Natasha goes still as Steve and Bruce stiffen, all three now watching the exchange more carefully. They’ve brought up the compulsion before, they’ve helped Clint deal with its aftereffects, but as a rule they don’t discuss it as pointedly as Stark is attempting to. The pulse of warning that pushes through the pack bonds washes over him to no avail.

To their surprise Clint doesn’t retreat into himself or snap at Tony for knocking into an old wound. Instead he sighs, head dropping, and the lines at the corners of his eyes crease when he closes them.

“Because some of us know what it’s like to watch a brother go bad, Stark.”

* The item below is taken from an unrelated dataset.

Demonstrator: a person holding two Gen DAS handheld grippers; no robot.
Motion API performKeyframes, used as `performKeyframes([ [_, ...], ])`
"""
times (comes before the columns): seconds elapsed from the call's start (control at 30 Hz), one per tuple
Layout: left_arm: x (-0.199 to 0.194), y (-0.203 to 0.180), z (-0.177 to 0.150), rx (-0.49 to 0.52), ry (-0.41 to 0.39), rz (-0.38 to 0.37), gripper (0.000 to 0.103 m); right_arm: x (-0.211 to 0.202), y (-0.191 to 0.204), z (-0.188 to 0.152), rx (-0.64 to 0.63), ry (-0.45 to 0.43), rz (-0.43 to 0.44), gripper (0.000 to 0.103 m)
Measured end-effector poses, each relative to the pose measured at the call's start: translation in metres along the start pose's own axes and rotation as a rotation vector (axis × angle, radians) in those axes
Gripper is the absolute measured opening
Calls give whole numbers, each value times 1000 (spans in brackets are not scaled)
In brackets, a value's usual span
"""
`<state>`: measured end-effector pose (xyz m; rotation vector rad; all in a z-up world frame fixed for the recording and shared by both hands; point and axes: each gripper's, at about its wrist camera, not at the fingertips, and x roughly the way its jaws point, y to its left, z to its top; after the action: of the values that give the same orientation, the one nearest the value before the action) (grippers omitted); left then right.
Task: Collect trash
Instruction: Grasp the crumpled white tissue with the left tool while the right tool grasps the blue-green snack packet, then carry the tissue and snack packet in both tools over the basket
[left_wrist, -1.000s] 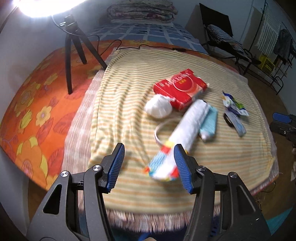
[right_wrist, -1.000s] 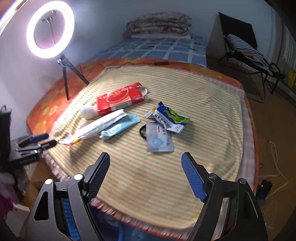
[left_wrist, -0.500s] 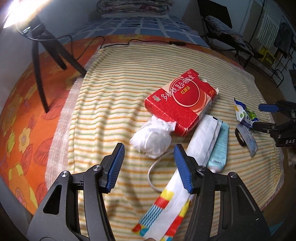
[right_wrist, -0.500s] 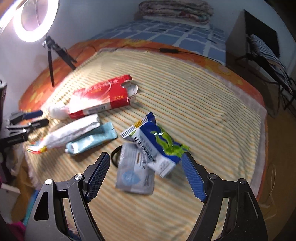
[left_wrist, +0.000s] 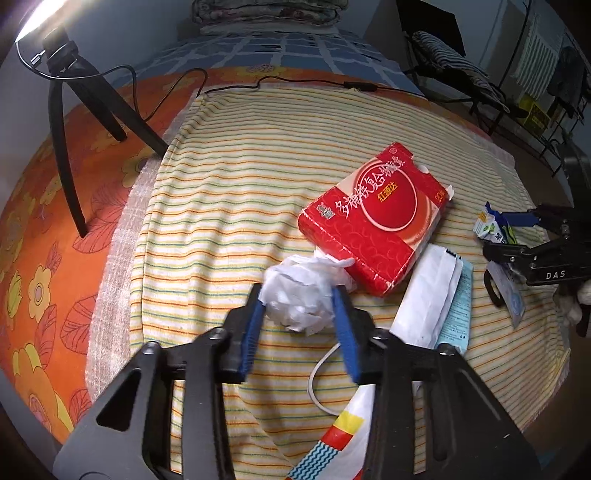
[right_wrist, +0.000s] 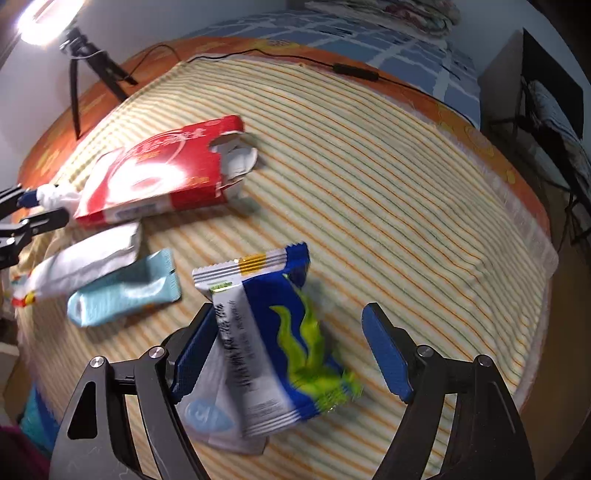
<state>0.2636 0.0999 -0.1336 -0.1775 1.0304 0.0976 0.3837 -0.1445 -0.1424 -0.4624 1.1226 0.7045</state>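
1. My left gripper (left_wrist: 299, 314) points steeply down at the crumpled tissue (left_wrist: 301, 295), near the striped blanket's (left_wrist: 229, 206) near-left part, its tail touching the red tissue box (left_wrist: 373, 218). Jaws closing, wad between the pads, which look to be just meeting its sides; I cannot tell if they press yet
2. Handling guess: the wad is near weightless, soft, it crushes rather than slips. Taking it across the fat middle suits; the tail against the box may drag
3. My right gripper (right_wrist: 288, 354) stands wide open over the blue-green snack wrapper (right_wrist: 291, 332), toward the blanket's near-right edge, nothing gripped; its left pad sits right beside the wrapper's edge
4. Wrapper judged light, glossy, slippery, crackly. I'd pinch across the narrow width near the middle
5. Under the wrapper lies a grey-white sachet (right_wrist: 207, 410), partly covered and blurred; the print is unreadable
6. A white loop (left_wrist: 317, 384) runs behind my left jaw, its ends hidden
7. No bin or bag shows in either view
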Motion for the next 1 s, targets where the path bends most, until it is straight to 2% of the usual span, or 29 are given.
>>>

Natasha, knowing as she does the convoluted turns of the Barton brothers’ story, familiar as she is with the honest and aching truths Clint’s admitted during dusty car rides and in cluttered safehouses, is likely the only one who knows exactly what is playing through his mind. But it’s possible, she thinks as she watches Tony’s mouth pull to the sides, that the billionaire may know more than he lets on. He backpedals physically at the rejoinder, rocking onto on one foot and noticeably dropping the taut lines of irritation for softer shoulders, hands that fall out of his pockets to curl by his sides. All signs of acquiescence, of appeasement.

“Right. Okay. Sorry.”

Clint cracks his eyes open enough to catch the visible change and huffs. “It’s okay. It’s not pleasant, but what can you do.”

“The right thing,” Steve says when it’s clear that Tony is still running through possible replies in his head. “That’s what we can do.”

It’s such a classic Rogers response that Natasha’s lips quirk to one side. So do Clint’s, even as he rolls his shoulders and sits more upright against the window frame.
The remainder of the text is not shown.